GOAL OF THE EXERCISE: Check every line of the entries for the string "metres" and return the ones that contain it.

RECORDS TO PROCESS:
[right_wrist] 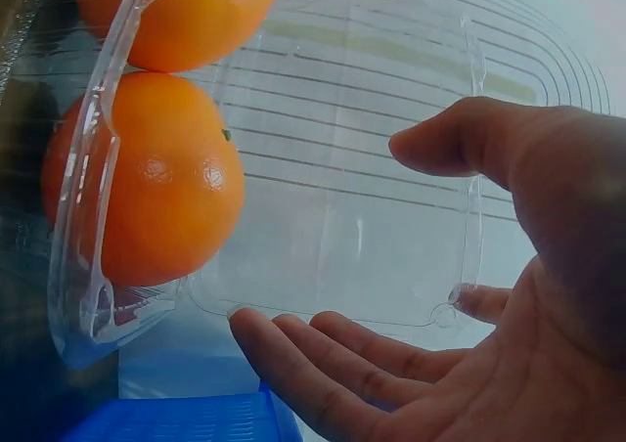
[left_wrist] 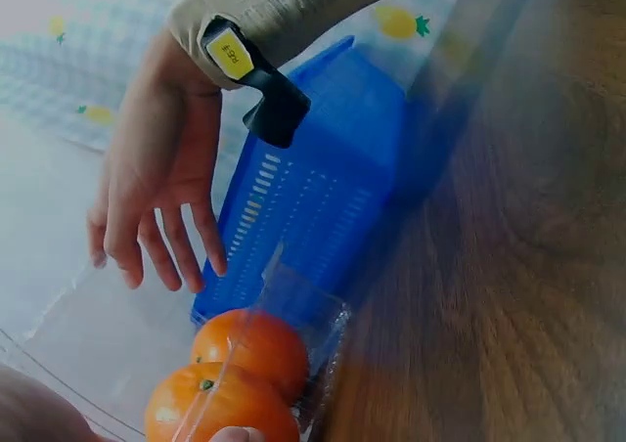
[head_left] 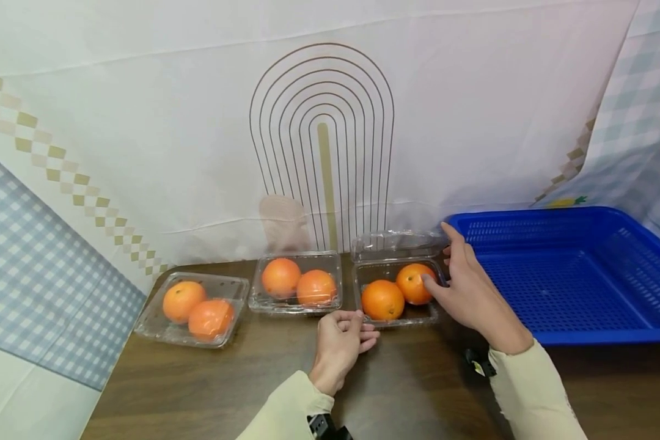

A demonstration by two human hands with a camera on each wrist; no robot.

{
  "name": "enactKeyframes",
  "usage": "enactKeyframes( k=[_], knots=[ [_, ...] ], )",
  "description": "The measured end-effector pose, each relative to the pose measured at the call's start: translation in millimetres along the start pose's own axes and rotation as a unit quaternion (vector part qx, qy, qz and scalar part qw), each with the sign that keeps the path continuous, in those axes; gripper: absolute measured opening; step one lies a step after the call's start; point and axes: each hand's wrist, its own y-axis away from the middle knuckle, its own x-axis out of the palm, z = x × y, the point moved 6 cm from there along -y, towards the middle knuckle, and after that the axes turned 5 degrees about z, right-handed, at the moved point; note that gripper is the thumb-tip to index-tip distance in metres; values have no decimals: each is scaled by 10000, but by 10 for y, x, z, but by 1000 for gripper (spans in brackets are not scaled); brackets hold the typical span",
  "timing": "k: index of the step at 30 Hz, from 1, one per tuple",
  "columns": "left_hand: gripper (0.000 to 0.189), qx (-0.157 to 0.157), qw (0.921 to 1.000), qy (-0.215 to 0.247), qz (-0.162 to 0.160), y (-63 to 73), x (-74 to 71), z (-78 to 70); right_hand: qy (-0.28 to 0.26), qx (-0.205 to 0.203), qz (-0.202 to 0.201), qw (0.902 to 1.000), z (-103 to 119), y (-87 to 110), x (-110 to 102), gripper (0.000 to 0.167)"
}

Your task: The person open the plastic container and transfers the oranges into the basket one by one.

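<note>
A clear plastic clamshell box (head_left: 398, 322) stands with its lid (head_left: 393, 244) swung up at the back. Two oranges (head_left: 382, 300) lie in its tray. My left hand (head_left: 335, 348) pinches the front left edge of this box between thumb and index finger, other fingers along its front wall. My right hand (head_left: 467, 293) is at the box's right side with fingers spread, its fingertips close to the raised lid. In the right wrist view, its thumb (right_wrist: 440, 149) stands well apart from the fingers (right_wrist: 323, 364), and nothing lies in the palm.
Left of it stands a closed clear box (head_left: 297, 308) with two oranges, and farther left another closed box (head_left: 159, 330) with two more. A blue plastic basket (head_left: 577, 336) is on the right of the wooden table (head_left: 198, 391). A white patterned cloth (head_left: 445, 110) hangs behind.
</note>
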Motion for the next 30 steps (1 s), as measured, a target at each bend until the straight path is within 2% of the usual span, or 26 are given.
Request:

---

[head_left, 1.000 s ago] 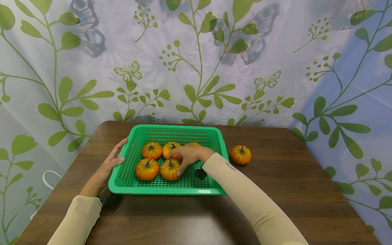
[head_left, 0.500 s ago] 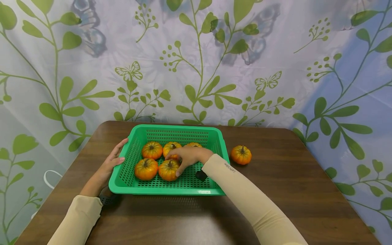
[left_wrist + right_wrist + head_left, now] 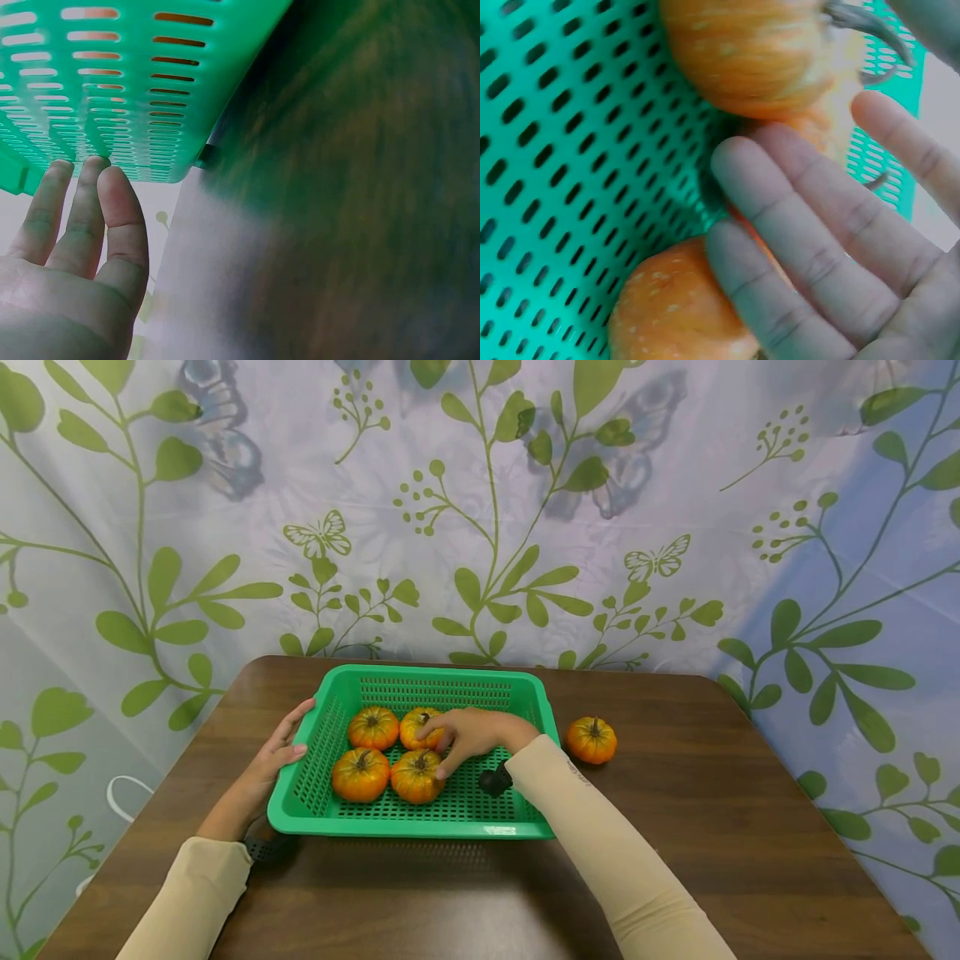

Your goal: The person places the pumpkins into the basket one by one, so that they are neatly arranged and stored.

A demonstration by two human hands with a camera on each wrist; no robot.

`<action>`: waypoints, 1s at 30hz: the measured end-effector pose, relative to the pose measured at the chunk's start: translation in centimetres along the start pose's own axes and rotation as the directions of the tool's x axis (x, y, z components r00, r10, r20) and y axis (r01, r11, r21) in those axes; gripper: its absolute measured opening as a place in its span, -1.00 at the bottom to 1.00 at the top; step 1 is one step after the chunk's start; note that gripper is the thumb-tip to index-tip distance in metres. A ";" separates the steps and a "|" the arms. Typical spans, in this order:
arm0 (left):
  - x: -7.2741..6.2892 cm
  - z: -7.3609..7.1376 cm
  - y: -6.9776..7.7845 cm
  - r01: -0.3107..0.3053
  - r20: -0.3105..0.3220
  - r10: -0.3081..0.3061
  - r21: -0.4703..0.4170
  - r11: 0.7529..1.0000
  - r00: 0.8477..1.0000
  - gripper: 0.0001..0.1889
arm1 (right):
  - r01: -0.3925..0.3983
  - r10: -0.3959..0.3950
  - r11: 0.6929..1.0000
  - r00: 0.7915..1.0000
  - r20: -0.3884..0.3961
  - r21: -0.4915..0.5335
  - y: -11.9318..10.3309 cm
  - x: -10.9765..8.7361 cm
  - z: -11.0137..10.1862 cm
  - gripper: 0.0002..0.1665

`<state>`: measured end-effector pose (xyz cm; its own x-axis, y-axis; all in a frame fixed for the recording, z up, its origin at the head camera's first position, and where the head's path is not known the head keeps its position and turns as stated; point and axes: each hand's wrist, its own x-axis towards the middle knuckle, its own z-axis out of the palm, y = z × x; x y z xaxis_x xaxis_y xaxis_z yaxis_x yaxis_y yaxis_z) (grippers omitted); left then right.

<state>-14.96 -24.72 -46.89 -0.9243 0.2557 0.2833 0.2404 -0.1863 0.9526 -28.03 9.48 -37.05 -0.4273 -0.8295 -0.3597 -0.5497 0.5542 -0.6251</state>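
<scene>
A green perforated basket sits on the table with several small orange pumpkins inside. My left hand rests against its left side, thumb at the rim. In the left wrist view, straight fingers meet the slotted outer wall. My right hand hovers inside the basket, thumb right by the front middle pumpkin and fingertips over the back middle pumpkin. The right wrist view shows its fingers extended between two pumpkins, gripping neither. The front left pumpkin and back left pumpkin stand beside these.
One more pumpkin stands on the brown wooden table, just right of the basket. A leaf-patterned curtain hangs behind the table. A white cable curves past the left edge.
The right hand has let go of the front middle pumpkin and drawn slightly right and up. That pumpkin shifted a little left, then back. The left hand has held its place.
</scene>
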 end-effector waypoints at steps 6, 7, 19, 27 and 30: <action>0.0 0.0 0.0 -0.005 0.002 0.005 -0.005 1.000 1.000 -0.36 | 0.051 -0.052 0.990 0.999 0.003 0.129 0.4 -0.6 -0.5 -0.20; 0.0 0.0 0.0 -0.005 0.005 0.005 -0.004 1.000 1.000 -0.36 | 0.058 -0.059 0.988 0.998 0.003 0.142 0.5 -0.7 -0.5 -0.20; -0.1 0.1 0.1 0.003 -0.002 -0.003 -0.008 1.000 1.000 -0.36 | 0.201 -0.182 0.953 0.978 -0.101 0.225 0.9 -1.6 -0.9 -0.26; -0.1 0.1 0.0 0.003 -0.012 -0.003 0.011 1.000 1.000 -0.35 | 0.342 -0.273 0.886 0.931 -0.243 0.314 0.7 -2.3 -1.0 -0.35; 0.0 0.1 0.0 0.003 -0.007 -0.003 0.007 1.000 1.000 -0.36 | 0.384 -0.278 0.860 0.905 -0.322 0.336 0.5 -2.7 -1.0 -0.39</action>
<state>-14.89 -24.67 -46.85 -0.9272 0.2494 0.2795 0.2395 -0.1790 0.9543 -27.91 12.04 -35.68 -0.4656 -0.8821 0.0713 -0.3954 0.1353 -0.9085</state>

ANSWER TO THIS PROBLEM:
  "description": "The measured end-effector pose, each relative to the pose measured at the call's start: translation in millimetres along the start pose's own axes and rotation as a unit quaternion (vector part qx, qy, qz and scalar part qw), each with the sign that keeps the path continuous, in those axes; gripper: absolute measured opening; step one lies a step after the call's start; point and axes: each hand's wrist, its own y-axis away from the middle knuckle, its own x-axis out of the palm, z = x × y, the point moved 6 cm from there along -y, towards the middle knuckle, and after that the axes turned 5 degrees about z, right-handed, at the moved point; note that gripper is the thumb-tip to index-tip distance in metres; values have no decimals: each is scaled by 10000, but by 10 for y, x, z, but by 1000 for gripper (spans in brackets are not scaled); brackets hold the typical span",
`<action>`: waypoints, 1s at 30hz: the measured end-effector pose, relative to the pose measured at the chunk's start: translation in centimetres along the start pose's own axes and rotation as the directions of the tool's x axis (x, y, z components r00, r10, r20) and y axis (r01, r11, r21) in those axes; gripper: its absolute measured opening as a place in its span, -1.00 at the bottom to 1.00 at the top; step 1 is one step after the chunk's start; note that gripper is the thumb-tip to index-tip distance in metres. A ";" separates the steps and a "|" the arms. Typical spans, in this order:

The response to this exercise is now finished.